*** Supplied entries ***

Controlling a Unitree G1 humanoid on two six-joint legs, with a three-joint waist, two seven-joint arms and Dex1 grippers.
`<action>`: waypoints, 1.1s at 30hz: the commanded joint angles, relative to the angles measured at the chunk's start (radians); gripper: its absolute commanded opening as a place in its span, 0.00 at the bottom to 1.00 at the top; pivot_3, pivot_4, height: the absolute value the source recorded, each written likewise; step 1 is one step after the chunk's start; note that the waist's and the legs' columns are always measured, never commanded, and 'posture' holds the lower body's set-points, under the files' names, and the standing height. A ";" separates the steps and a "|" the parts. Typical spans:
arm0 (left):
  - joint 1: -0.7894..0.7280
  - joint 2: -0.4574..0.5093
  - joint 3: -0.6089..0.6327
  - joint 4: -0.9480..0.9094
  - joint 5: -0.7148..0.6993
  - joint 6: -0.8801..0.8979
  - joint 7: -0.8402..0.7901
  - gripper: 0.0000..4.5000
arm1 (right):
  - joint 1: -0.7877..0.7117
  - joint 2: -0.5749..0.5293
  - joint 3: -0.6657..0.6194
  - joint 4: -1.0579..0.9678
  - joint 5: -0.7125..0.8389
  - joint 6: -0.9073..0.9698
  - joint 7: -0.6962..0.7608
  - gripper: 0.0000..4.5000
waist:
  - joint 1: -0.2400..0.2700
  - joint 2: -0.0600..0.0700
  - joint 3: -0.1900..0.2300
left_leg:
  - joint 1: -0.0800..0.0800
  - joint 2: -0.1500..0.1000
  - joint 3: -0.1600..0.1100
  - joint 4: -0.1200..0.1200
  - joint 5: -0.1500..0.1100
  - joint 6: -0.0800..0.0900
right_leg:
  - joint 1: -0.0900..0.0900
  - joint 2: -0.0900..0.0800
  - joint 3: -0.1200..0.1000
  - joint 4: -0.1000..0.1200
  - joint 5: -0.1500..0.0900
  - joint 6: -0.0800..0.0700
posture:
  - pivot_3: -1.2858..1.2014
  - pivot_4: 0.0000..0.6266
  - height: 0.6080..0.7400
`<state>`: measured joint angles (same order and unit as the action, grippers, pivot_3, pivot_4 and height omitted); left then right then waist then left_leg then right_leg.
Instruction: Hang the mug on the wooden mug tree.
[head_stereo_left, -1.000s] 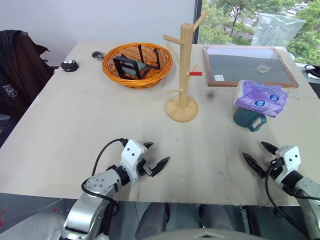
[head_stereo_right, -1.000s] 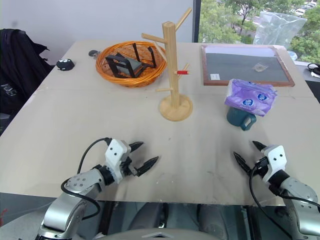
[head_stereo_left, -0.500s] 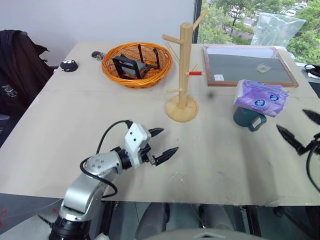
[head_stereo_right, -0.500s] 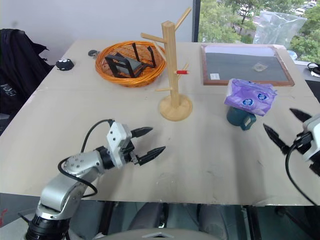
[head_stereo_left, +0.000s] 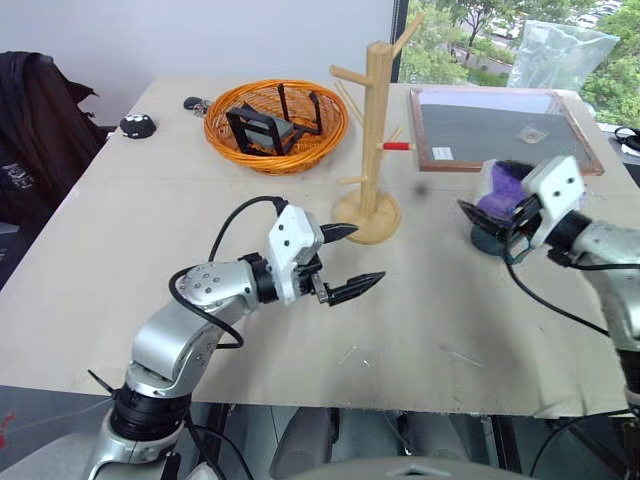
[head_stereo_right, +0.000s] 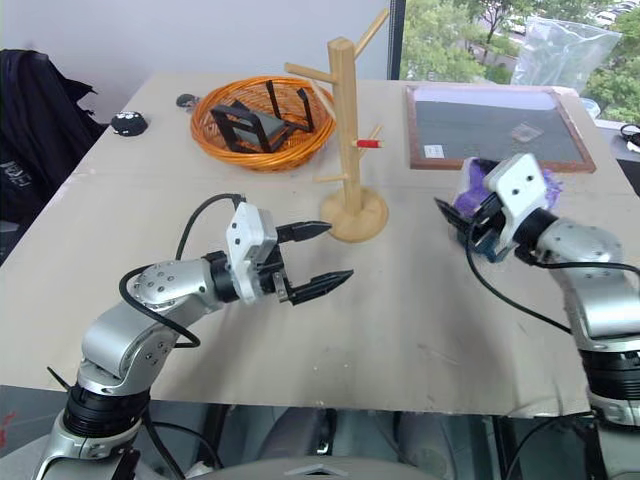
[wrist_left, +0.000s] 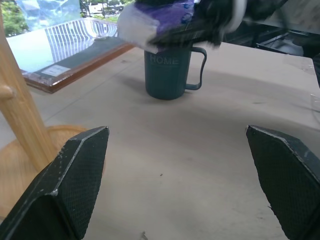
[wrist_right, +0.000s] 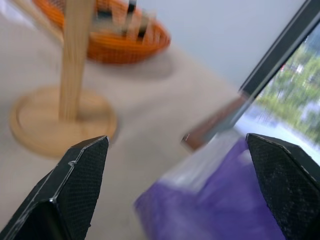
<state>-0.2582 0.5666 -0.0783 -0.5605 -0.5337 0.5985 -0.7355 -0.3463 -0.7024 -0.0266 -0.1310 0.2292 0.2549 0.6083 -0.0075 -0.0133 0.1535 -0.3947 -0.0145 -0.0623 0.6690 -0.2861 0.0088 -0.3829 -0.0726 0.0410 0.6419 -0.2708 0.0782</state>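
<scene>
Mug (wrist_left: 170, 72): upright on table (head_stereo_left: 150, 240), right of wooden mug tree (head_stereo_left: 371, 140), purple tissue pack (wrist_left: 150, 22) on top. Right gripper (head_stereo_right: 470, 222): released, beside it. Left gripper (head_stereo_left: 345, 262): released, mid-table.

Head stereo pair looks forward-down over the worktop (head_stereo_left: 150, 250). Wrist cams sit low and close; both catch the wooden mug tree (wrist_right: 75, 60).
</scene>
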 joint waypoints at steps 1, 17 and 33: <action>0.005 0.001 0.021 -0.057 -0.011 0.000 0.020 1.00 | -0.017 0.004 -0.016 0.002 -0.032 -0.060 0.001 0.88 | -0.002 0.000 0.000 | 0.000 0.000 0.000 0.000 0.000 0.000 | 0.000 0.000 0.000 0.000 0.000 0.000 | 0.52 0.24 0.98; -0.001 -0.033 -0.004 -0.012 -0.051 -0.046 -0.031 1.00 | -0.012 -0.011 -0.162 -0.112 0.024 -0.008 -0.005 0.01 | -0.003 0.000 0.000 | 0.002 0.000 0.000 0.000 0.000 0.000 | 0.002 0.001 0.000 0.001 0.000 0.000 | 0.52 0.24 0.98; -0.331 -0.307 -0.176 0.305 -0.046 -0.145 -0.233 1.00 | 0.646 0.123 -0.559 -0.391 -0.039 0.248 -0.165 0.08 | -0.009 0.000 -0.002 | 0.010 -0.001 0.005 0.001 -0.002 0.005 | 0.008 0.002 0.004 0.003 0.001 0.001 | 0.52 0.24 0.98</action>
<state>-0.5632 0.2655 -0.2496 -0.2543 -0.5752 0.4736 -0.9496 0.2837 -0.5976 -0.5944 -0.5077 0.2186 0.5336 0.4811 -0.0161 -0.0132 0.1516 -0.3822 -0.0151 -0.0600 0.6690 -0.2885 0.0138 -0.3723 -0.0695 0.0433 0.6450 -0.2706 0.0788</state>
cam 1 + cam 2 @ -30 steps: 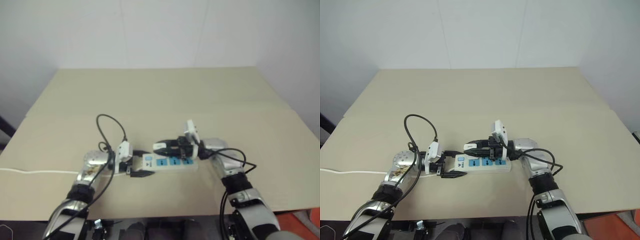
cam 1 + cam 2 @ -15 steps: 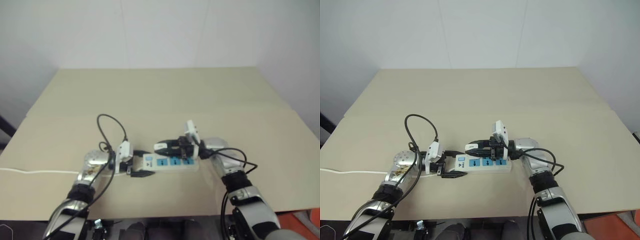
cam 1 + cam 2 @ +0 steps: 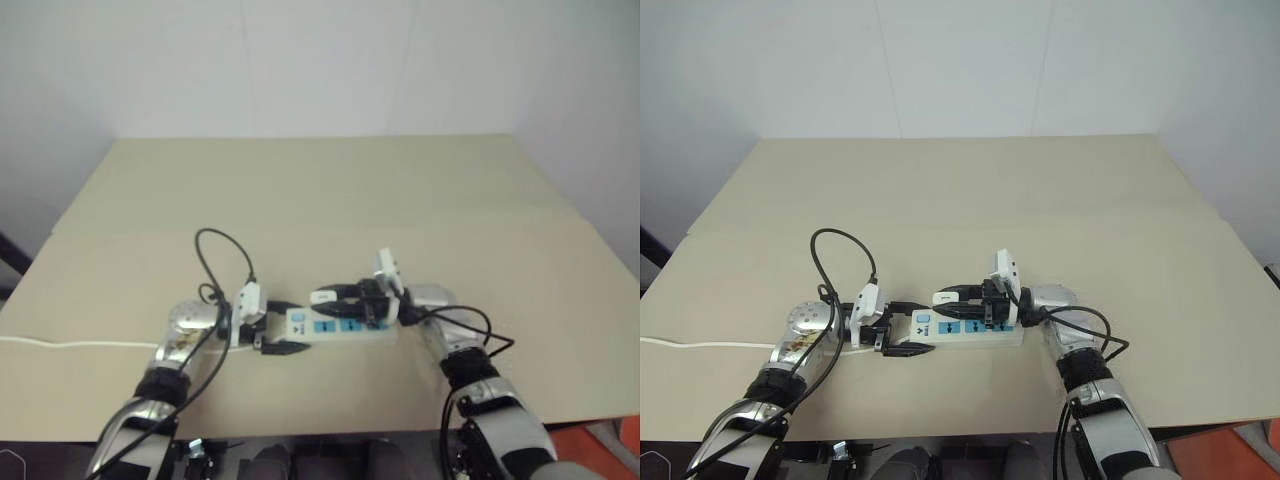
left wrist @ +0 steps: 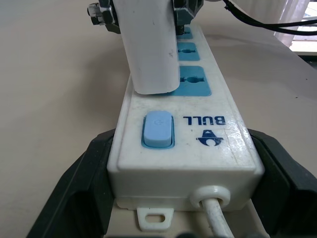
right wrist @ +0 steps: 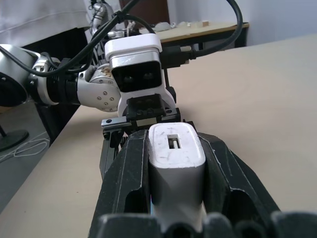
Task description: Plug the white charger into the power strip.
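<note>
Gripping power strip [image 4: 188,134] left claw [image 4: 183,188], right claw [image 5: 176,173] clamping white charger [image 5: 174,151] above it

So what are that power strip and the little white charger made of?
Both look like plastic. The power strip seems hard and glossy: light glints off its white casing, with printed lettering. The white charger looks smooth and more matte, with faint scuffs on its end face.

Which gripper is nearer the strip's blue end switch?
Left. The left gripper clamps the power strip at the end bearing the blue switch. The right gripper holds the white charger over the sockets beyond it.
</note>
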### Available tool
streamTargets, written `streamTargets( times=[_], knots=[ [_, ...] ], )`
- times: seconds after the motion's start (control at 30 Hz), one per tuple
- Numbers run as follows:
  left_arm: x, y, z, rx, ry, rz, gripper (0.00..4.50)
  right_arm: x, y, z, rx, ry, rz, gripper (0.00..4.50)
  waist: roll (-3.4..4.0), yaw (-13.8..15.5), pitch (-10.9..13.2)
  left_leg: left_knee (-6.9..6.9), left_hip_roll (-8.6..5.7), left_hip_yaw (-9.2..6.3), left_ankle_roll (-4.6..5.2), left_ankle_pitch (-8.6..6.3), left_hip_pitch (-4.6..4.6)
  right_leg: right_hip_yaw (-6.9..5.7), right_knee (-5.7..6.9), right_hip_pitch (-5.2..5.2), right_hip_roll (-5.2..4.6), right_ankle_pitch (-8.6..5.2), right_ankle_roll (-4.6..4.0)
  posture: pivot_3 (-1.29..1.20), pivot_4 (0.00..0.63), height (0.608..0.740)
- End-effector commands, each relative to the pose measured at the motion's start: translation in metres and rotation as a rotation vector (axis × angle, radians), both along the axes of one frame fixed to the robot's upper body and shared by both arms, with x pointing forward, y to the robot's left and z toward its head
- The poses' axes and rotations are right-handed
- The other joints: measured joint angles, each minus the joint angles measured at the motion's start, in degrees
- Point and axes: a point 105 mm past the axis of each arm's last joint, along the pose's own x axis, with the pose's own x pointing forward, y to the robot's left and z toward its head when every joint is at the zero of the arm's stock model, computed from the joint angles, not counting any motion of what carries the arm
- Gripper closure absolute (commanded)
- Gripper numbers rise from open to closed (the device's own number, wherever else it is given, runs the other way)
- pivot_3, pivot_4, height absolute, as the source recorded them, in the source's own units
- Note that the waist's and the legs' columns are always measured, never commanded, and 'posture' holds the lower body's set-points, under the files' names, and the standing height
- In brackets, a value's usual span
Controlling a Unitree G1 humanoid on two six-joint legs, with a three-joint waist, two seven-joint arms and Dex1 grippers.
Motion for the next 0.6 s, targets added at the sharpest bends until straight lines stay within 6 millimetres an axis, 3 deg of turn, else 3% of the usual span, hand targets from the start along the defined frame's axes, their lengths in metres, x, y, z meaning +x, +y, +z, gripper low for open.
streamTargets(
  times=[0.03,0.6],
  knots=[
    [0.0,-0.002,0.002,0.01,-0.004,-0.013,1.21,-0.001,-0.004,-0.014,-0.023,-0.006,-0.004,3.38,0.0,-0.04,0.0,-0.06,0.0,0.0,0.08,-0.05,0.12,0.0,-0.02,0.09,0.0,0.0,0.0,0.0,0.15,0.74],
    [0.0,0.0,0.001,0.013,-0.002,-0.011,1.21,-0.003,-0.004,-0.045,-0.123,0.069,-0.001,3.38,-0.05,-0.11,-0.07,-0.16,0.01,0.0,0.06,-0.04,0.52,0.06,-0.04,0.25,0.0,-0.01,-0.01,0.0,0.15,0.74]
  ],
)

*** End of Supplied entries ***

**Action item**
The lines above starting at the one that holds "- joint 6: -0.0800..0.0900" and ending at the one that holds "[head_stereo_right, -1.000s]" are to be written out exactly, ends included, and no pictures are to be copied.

**Answer box**
  - joint 6: -0.0800..0.0900
right_leg:
  - joint 1: -0.0900..0.0900
  - joint 2: -0.0900..0.0800
  - joint 3: -0.1200..0.1000
  - joint 4: -0.1000..0.1200
  - joint 5: -0.1500..0.0900
  - joint 6: -0.0800..0.0700
posture:
  - pivot_3: -1.2858..1.2014
  - pivot_4: 0.0000..0.6266
  - height: 0.6080..0.7400
`<state>`: measured joint angles (same order and unit as the action, grippers, pivot_3, pivot_4 and height omitted); left then right then waist then left_leg then right_leg.
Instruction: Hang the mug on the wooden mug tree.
[head_stereo_left, -1.000s] 
[head_stereo_right, -1.000s] 

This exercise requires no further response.